Давно уже стемнело, когда Папа приехал на Седьмую авеню, где был его магазин, ожидая увидеть развалины. Но оказалось, что полисмен ошибся. Пожар был в соседнем магазине.
РЕЛИКВИЯ
Мамин брат Исроэль Иссер покупал новую мебель для своей столовой. Старый гарнитур он обещал подарить Маме. Вы только представьте: огромный стол, шесть стульев, два кресла. И все в отличном состоянии. Мама была очень рада и поспешила сообщить новость Папе. Он подумал и сказал:
– Адель, я не согласен.
– Но это не будет стоить нам ни гроша! Я уверена, что Исроэль Иссер оплатит даже перевозку...
Разговор происходил в столовой, рядом с древним столом, покрытым царапинами, и стульями, которые давно нуждались в ремонте. Папа медленно пошел вокруг, нежно касаясь каждой спинки.
– Нет, Адель, дело не в деньгах. Ты. только подумай, каких людей мы принимали за этим столом! Здесь сидел реб Борух Бер, здесь реб Лезер Юдель Финкель, здесь реб Моше Мордехай Эпстейн, здесь реб Аврагам Калманович, здесь реб Реувен Грозовский... Как же мы сможем расстаться с таким сокровищем?
Имена мудрецов Торы оказали на Маму магическое действие. Она поняла, что их стол – реликвия, которая дороже всех новых гарнитуров на свете. И с каждым новым мудрецом, который сидя за ним, погружает хлеб в соль, стоимость его возрастает».
В ОДНОМ СТРОЮ
Однажды в пятницу вечером Папа пришел из синагоги вместе с молодым человеком, у которого кожа была темнее ночи. Этот молодой негр хотел сделать гийюр, принять еврейство. Папа взял его под свою опеку. Он посадил юношу рядом с собой, во главе стола, и переводил для него на английский то, о чем другие толковали на идише.
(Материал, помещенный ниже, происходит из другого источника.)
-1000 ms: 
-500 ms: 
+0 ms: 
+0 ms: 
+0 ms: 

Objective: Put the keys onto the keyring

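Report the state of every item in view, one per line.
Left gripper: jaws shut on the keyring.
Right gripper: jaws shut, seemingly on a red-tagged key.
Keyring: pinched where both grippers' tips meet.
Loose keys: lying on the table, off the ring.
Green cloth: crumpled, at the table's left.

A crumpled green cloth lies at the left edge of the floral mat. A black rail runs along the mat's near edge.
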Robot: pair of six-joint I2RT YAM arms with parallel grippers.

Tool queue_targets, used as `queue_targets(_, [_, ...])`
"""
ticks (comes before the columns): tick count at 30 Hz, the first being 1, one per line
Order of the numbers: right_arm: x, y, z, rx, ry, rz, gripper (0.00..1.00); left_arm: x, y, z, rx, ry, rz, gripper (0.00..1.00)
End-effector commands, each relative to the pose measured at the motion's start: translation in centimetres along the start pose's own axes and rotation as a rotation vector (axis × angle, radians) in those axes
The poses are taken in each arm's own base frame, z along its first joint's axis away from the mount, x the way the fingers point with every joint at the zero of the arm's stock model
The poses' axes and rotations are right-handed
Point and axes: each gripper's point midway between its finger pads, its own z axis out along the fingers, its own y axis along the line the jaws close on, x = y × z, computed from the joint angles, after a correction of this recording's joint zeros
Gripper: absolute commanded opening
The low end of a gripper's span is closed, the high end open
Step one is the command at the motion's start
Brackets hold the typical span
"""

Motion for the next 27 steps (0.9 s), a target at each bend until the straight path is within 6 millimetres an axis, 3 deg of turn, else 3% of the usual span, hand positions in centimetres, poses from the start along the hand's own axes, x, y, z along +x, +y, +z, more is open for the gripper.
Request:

Этот негр учил у него Тору и старался проводить вместе с Папой каждую субботу. Мама и Рухома проявляли особую заботу о нем. Черный юноша понял истину, которую народы мира не могут переваривать многие сотни лет: евреем может стать каждый, ни происхождение, ни цвет кожи тут не помеха. Хочешь вместе служить Гашему, занимай место в нашем строю. Не хочешь – не кричи, что евреи считают себя выше других. Просто наш дом – это дом Торы. Двери открыты. Если можешь – входи.